The Department of Defense, facing the dual objectives of cutting its budget and getting 25 percent of its energy from renewable sources by 2025, has also turned to SolarCity. Last week, the Navy announced that the company would install solar panels on 6,500 homes in the Ohana Military Communities in Hawai’i. Additional SolarCity military projects are planned for Fort Bliss in Texas, Pearl Harbor, Los Angeles Air Force Base, and Peterson and Schriever Air Force Bases in Colorado. The company aims to build more than $1 billion in solar energy projects for U.S. military communities in the next five years.
The company has also been savvy about its partnerships, stationing sales representatives at Home Depot and partnering with Honda, which offers customers a discount on SolarCity systems.
It remains to be seen whether SolarCity can continue its rapid growth if federal clean-energy subsidies are phased out, as they’re currently scheduled to do in 2017. But so far Wall Street has been uniquely optimistic about the company.
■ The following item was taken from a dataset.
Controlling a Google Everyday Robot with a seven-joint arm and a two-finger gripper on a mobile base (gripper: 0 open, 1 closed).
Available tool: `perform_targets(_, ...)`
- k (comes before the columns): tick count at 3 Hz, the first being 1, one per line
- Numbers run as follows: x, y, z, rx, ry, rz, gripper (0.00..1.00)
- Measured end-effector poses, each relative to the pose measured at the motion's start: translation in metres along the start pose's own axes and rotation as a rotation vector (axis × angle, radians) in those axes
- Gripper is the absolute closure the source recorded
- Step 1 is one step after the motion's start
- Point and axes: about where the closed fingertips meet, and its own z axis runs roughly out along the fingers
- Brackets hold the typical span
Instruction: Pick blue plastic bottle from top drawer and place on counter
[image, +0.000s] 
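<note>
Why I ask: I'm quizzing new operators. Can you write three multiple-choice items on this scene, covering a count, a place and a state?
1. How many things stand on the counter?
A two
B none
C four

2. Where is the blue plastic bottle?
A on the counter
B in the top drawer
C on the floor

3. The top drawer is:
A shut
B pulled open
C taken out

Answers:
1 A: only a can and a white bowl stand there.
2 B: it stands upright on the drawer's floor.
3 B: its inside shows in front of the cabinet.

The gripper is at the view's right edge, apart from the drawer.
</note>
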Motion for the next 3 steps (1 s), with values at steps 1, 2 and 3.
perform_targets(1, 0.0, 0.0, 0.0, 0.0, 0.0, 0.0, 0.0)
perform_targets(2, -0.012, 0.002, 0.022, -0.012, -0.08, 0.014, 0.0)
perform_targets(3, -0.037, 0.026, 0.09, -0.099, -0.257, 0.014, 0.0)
Despite falling Monday night after the earnings report, SolarCity’s stock has nearly tripled from its December 2012 initial public offering price. The chart below shows the company’s performance compared with the Standard & Poor’s 500 over the last six months. “Solar is still less than 1 percent” of electricity generation,” Lyndon Rive pointed out in a conference call with analysts, “It’s a massive growth opportunity.”